Kazanmak bir yana, Wilt oyunun bu hale gelmesinden çok soğumuştu. Üstelik, kolej ve lise yıllarının aksine, oyununda hiç toparlayamayacağı bir zaaf edinmişti: serbest atışlar. Bu zaaf yüzünden NBA tarihinin ilk “Hacking” taktiğinin doğuşuna sebep olan Wilt, esasen serbest atışlarda iyi bir yöntem kullanıyordu, fakat NBA, kuralları onun apaçık aleyhine değiştirdi. O gelene dek hem NCAA’lerde hem de NBA’de, faul atan kişinin geriden gelip adım alarak atışını kullanmasına müsaade vardı, fakat Wilt, henüz “Dr. J” Julius Erving bebekken, “Majesteleri” Michael Jordan ise dünyada yokken, o dev cüssesiyle serbest atış çizgisinden (hem de gerilip koşmaya gerek duymaksızın, olduğu yerden) smaç basabildiği için, bu kural değişti. Değişti, çünkü ondan başka kimse bu kadarını yapamıyordu. Değişti, çünkü Golyat’ın varlığı bile başlı başına diğerleri için adaletsizlikti. Kurallar değişti, oyun kurtuldu, Wilt feda edildi…

Wilt ve serbest atışlar

En iyi oyuncuyken bile şampiyonluğu kazanamadı, zira ilk iki sezonunda kendisine eşlik eden Tom Gola ve Paul Arizin gibi son demlerini yaşayan iki efsane haricinde uzun süre vasat bir kadroda hüküm sürdü. Sertliklerden dolayı NBA’i basketbol liginden çok bir “İğnedenlik” olarak adlandırdı ve daha ilk senesinin sonunda emekli olacağını açıklayarak herkesi şaşkına çevirdi. Warriors’un o dönemki sahibi Eddie Gottlieb kendisini ikna etmek için maaşında dev bir artışa gitmenin yanı sıra, Wilt’e layık görmediği koç Neil Johnston’ı kovdu ve yerine Wilt’i iki sene önce deviren North Carolina’nın taktisyeni Frank McGuire’ı getirdi.

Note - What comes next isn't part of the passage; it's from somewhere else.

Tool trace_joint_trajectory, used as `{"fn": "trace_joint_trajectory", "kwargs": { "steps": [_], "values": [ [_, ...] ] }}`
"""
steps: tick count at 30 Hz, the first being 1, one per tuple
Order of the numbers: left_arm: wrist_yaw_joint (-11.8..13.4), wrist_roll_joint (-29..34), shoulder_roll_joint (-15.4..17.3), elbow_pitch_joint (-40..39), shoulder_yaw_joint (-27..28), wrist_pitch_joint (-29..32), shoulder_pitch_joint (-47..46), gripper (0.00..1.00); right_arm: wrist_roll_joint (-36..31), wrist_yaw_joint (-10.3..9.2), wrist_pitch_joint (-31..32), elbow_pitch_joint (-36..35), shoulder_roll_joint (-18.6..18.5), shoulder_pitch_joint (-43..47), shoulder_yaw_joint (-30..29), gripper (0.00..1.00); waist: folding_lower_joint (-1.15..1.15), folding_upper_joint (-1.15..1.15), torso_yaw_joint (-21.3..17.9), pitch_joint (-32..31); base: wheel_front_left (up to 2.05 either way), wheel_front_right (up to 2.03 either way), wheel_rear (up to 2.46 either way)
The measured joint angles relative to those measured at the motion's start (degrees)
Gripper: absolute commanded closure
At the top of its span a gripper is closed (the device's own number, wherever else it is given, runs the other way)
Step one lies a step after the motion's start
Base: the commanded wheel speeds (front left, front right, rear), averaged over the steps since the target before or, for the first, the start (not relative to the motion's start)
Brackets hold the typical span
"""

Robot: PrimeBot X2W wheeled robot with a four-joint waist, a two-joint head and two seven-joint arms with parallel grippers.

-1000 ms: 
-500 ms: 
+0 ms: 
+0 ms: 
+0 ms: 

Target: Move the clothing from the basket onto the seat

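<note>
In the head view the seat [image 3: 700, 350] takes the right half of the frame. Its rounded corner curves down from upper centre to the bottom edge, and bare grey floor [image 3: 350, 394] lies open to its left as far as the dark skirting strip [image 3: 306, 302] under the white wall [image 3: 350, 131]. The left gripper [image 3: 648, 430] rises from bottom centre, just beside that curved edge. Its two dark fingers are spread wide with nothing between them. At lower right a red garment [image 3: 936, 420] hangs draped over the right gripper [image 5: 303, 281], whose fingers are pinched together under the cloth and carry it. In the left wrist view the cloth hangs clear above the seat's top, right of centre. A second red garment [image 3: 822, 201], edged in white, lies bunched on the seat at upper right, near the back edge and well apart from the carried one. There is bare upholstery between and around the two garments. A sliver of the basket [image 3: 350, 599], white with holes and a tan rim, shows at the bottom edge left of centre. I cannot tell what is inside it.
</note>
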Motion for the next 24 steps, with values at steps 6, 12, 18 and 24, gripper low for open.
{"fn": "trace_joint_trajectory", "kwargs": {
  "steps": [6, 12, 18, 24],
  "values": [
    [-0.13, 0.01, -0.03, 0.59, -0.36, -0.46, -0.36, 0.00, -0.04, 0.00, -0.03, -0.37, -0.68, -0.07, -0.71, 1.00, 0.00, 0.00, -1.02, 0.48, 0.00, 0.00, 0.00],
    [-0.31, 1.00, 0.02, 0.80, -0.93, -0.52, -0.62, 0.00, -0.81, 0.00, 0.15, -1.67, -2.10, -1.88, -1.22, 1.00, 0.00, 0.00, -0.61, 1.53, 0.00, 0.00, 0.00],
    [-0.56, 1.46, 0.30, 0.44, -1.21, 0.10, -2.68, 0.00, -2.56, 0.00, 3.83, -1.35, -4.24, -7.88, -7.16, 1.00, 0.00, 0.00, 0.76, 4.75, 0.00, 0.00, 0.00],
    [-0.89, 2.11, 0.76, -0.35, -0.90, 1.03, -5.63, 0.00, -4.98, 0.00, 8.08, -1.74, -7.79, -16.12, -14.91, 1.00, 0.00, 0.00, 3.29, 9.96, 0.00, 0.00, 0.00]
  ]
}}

Böylelikle Wilt, uğruna koç değiştirilen ilk yıldız olmayı da başardı.

WiltChamberlain7

İkinci yılında 38.4 sayı 27.2 ribauntluk istatistikler üreterek yeni rekorlar kırdı; artık bir sezonda 3.000 sayı barajını ve 2.000 ribaundu aşabilen ilk ve tek kişi de olmuştu (Michael Jordan bir sezonda 3.000 sayıyı aşana dek bu durum hiç değişmedi). Saha içi isabet yüzdesinde lider oldu, bir maçta tam 55 ribaunt toplayarak bugün bile kırılamayan bir başka rekora daha imza attı. Koç McGuire’lı ilk sezonunda, yani NBA’deki üçüncü yılında ise, Kobe Bryant bizleri heyecanlandırana dek yanına bile yaklaşılamayan o mucizeyi yarattı ve 2 Mart 1962 tarihinde, New York Knicks’e karşı 100 sayı atmayı başardı… Asıl mucize ise, 28/32 serbest atış isabeti yakalaması ve bir maçta en çok faul isabeti sağlayan oyuncu olma özelliğini de kazanmasıydı! Evet, 100 sayı atıyor, o sezon 4.000 sayı üretiyor, bir All-Star maçında 42 sayı kaydediyor, 61-62 sezonunda maç başına 50.4 sayı (!) atmayı başarıyor, sezon boyu bir maçta (uzatmalar dahil) ortalama 48.5 dakika (!) sahada kalıyordu. Ama ne yaparsa yapsın, şampiyonluk gelmiyordu… Ve o ünlü sözünü ilk o zaman dile getirdi: “Burası her şeyden öte bir sirk. Ve ben o kadar iyiyim ki, insanlar bana karşı savaşarak iyiliğin askerleri haline geliyorlar. Bu yüzden, kimse Golyat’ı desteklemiyor… Golyat’ı kimse sevmiyor…”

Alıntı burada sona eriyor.